[Provided entries Boundary: Start]

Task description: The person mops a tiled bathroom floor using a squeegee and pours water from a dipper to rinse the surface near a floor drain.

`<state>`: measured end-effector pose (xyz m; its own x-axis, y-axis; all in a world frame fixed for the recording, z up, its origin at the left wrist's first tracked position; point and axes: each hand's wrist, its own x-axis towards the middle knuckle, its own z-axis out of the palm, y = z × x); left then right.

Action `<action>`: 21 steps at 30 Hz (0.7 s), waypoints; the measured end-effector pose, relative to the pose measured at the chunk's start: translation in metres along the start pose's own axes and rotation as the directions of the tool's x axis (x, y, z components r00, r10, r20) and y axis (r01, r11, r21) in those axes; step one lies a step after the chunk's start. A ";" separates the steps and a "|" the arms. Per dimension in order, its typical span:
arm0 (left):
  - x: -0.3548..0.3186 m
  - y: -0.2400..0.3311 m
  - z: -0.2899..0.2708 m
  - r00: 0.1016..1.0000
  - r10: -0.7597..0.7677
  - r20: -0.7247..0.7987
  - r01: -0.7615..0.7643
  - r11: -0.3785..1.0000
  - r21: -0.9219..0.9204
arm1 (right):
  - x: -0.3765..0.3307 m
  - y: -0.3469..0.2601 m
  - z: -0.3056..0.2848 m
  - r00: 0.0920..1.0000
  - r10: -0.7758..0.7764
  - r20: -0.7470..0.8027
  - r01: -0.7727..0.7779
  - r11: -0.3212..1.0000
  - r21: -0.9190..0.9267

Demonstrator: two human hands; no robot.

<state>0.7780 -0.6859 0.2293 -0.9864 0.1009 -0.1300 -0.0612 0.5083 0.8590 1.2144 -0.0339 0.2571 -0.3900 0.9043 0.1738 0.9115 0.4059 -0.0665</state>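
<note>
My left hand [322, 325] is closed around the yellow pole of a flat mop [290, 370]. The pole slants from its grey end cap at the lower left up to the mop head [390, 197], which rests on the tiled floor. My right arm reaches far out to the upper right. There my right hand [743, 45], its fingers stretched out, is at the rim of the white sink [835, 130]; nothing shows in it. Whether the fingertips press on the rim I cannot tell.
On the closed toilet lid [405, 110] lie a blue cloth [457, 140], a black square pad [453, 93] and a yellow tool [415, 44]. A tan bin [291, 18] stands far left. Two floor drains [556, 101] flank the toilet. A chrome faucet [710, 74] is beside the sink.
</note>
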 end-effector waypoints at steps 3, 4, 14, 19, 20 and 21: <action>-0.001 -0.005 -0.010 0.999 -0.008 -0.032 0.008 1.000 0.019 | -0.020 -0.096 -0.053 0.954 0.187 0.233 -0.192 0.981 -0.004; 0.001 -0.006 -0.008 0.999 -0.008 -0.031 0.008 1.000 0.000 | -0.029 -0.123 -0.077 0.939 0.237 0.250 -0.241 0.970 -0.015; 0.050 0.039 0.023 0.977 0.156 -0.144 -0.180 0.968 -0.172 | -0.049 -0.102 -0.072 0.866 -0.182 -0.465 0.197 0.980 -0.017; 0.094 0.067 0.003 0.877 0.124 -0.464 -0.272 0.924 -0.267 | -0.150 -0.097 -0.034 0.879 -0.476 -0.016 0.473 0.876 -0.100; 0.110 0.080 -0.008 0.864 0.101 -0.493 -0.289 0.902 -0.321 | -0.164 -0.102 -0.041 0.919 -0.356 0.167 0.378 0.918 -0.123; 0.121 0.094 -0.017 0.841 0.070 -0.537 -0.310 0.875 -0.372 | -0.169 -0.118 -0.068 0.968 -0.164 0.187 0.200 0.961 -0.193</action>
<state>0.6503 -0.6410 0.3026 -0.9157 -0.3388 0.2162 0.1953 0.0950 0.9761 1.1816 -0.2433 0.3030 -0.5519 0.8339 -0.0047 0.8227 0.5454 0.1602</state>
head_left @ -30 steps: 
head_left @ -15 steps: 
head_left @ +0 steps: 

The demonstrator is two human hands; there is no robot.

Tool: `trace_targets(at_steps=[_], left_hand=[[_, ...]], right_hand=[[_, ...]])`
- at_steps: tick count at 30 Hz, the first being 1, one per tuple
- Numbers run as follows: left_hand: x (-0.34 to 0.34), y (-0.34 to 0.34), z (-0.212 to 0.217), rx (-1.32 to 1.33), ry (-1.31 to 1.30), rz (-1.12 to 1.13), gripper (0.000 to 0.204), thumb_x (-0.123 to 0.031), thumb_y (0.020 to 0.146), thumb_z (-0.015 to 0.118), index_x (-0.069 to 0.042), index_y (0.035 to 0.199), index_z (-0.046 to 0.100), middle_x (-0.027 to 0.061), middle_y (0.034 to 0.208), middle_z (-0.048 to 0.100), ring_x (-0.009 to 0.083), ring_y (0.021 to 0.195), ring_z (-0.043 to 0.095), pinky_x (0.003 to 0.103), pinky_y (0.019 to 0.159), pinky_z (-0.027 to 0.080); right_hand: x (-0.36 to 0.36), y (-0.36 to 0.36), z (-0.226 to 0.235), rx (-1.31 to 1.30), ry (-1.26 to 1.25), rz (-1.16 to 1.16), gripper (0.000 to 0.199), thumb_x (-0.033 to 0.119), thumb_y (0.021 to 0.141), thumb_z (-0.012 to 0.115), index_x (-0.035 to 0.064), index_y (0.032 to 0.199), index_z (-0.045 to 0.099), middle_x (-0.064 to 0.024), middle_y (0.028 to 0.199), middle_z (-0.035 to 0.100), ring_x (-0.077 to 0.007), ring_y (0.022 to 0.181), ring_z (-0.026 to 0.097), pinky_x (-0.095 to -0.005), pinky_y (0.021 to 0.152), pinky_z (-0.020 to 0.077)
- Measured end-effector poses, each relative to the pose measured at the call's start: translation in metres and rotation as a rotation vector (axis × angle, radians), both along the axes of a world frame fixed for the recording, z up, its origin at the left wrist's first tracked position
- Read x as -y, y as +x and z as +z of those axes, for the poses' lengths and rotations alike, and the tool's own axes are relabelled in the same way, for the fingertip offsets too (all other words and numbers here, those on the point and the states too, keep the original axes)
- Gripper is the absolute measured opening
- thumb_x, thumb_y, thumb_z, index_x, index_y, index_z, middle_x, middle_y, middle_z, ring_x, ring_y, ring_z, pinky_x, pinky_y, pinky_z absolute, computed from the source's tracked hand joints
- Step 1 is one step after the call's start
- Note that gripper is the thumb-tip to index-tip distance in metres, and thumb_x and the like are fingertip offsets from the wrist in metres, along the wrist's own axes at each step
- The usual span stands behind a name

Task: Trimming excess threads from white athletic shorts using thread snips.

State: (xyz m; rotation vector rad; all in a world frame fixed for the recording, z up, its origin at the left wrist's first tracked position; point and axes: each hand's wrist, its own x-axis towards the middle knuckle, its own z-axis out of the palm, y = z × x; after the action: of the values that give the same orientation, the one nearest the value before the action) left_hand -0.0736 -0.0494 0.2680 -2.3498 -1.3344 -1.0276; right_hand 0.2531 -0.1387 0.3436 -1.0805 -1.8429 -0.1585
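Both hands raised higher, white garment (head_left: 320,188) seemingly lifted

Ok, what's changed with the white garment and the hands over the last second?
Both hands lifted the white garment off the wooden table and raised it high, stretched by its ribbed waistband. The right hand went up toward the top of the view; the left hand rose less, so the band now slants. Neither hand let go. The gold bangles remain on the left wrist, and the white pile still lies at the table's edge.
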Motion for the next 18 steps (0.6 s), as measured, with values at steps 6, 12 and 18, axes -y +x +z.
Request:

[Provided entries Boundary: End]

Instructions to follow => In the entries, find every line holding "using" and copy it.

Exercise answer =>
Task description: The person mops a tiled bathroom floor using a squeegee and pours water from a dipper to rinse the surface near a floor drain.
Task: Trimming excess threads from white athletic shorts using thread snips.

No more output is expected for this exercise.